What Beth said, completely. I'll also just draw your attention to the OP, where I added -- on June 20th -- an ETA that makes it clear that I'm not necessarily talking about gendered behaviour.

We can argue about the incidence of kilt-lifting, or the severity of the kind of physical threat you may have thought you faced, in contrast to the frequency of harassment directed at women, and the kinds of physical threat we face, but that's a side issue, really: the important thing is that this kind of behaviour is absolutely unacceptable, regardless of where it is coming from.

In fact, given your own experiences, I'm a little surprised you're not more supportive of what we are saying here?

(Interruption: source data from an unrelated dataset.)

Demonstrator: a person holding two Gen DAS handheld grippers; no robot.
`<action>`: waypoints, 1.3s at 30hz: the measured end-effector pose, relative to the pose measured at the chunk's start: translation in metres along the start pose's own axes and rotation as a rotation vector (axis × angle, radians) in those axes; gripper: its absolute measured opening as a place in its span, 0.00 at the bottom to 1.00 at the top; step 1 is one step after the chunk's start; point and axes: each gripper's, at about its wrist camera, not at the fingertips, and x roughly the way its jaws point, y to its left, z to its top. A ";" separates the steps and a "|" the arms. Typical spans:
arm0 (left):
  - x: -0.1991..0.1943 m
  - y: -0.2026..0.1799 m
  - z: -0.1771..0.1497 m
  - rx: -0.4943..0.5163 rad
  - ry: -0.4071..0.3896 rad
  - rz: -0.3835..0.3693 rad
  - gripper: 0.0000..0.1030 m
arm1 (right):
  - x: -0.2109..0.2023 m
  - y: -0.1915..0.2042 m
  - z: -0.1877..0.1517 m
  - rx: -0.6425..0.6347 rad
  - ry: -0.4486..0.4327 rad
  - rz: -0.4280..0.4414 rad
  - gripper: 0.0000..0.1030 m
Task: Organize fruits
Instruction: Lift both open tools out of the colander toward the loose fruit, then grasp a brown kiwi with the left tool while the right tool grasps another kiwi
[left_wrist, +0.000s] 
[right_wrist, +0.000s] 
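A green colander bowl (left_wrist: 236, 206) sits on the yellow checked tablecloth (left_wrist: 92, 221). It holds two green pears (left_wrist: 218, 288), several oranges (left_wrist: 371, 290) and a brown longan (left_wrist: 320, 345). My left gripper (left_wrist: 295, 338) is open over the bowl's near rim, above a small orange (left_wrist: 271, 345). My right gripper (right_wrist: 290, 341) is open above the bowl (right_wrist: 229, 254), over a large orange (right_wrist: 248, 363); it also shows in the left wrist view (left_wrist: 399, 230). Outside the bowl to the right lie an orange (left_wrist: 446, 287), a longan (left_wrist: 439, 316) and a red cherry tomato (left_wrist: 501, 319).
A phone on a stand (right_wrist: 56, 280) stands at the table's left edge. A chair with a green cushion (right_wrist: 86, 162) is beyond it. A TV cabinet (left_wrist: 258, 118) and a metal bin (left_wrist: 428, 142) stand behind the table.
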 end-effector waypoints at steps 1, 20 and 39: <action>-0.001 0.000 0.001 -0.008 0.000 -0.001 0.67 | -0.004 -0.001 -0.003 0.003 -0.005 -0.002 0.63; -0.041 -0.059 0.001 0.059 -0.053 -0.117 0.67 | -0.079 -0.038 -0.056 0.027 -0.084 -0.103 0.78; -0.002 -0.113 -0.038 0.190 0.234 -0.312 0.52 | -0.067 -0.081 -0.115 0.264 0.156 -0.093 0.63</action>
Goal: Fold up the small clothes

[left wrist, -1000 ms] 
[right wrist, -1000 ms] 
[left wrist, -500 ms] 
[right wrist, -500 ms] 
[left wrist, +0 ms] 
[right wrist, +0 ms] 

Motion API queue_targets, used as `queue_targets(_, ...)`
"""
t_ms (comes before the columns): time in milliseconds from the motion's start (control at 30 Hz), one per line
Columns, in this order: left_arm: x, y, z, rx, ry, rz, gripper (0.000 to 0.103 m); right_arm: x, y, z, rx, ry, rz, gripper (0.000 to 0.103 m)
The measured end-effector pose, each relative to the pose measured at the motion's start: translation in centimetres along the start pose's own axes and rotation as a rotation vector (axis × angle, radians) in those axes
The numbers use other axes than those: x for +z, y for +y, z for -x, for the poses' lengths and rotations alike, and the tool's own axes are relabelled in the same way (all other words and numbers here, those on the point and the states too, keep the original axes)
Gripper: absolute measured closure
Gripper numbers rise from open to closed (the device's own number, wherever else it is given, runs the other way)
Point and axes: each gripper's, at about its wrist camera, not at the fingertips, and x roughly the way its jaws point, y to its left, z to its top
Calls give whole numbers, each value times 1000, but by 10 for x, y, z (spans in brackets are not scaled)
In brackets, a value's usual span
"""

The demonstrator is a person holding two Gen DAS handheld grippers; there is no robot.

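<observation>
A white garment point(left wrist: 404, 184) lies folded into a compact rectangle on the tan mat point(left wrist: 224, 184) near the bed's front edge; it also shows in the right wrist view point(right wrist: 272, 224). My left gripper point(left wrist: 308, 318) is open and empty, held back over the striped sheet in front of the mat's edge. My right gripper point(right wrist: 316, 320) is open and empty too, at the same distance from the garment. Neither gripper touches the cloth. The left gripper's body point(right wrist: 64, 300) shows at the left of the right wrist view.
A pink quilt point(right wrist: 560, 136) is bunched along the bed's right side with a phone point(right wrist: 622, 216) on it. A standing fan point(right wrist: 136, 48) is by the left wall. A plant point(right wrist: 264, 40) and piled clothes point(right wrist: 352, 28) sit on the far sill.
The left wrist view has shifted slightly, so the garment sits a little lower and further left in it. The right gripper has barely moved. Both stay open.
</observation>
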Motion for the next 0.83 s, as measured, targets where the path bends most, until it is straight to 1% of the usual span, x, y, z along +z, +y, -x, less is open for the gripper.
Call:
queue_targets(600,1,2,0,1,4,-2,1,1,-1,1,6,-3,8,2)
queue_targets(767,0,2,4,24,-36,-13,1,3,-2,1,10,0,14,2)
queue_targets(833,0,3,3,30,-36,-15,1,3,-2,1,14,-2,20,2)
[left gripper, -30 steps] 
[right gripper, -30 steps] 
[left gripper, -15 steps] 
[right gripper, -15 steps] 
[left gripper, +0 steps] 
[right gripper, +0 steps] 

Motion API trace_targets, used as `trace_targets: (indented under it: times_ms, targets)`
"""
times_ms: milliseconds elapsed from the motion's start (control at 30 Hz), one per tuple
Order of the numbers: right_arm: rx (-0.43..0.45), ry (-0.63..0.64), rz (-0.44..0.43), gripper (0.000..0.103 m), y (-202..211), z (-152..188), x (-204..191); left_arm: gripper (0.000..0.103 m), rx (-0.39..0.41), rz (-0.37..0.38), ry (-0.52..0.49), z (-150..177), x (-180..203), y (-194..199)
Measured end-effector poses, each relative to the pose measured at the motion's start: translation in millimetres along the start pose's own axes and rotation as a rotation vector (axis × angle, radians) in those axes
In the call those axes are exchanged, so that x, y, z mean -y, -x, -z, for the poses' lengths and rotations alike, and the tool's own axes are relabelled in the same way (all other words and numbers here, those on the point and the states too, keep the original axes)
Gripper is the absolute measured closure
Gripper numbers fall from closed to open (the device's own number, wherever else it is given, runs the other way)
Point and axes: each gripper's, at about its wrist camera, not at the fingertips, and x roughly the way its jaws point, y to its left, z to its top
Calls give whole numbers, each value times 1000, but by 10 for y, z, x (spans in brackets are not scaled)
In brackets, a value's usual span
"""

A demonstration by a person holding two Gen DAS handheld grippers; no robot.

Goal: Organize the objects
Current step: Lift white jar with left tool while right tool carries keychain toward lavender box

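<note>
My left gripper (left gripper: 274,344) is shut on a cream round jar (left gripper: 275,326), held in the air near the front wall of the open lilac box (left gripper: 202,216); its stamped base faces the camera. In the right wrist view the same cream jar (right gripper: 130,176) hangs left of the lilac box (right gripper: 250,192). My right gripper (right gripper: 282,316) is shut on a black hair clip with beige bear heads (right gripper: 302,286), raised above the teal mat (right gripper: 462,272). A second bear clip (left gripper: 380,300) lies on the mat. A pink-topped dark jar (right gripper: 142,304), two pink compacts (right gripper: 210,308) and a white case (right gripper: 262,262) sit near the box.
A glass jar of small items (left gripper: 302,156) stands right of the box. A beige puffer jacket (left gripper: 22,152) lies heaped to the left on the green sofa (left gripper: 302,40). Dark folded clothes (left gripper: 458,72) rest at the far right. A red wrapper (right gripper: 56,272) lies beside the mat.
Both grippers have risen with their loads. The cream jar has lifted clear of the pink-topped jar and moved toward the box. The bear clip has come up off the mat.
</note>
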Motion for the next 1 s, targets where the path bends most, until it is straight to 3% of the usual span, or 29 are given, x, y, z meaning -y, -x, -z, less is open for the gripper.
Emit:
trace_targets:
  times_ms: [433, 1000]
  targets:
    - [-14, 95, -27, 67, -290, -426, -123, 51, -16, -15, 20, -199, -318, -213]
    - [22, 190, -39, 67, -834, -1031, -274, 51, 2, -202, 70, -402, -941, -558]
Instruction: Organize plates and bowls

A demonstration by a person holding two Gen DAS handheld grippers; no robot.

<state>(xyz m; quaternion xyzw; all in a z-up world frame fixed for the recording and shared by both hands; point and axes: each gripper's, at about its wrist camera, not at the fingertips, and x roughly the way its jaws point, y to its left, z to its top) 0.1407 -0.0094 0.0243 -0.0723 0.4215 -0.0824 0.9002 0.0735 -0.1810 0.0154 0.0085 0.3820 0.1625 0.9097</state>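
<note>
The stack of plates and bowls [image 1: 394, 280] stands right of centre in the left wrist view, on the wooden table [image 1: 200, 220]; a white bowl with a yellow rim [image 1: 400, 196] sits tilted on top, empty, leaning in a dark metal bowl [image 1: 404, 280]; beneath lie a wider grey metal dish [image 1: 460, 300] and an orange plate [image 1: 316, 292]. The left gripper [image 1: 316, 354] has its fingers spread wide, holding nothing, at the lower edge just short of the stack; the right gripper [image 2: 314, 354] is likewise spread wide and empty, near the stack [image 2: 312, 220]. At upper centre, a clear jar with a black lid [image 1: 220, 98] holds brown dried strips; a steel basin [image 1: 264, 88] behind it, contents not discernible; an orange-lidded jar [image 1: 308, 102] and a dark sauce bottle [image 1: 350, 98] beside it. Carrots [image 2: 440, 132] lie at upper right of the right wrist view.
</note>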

39 minutes ago, Orwar said:

Punish the ones who break the laws, leave the rest of us in peace.

How exactly are we not "leaving you in peace"? No one here has suggested anything like legal or political mechanisms to address this. No one has implied that we need some kind of restrictive monitoring of men for good behaviour.

We are trying to change attitudes. If yours is already good, then this impinges on you not at all.

(That said, it is much appreciated when men support the work of women to change attitudes. Because of the way in which homosocial behaviour works, you are actually far more effective at helping spread the good word among men than we are. They will listen to you in way that they won't to us. So, we'd appreciate your work as an ally, if you can see your way to becoming one.)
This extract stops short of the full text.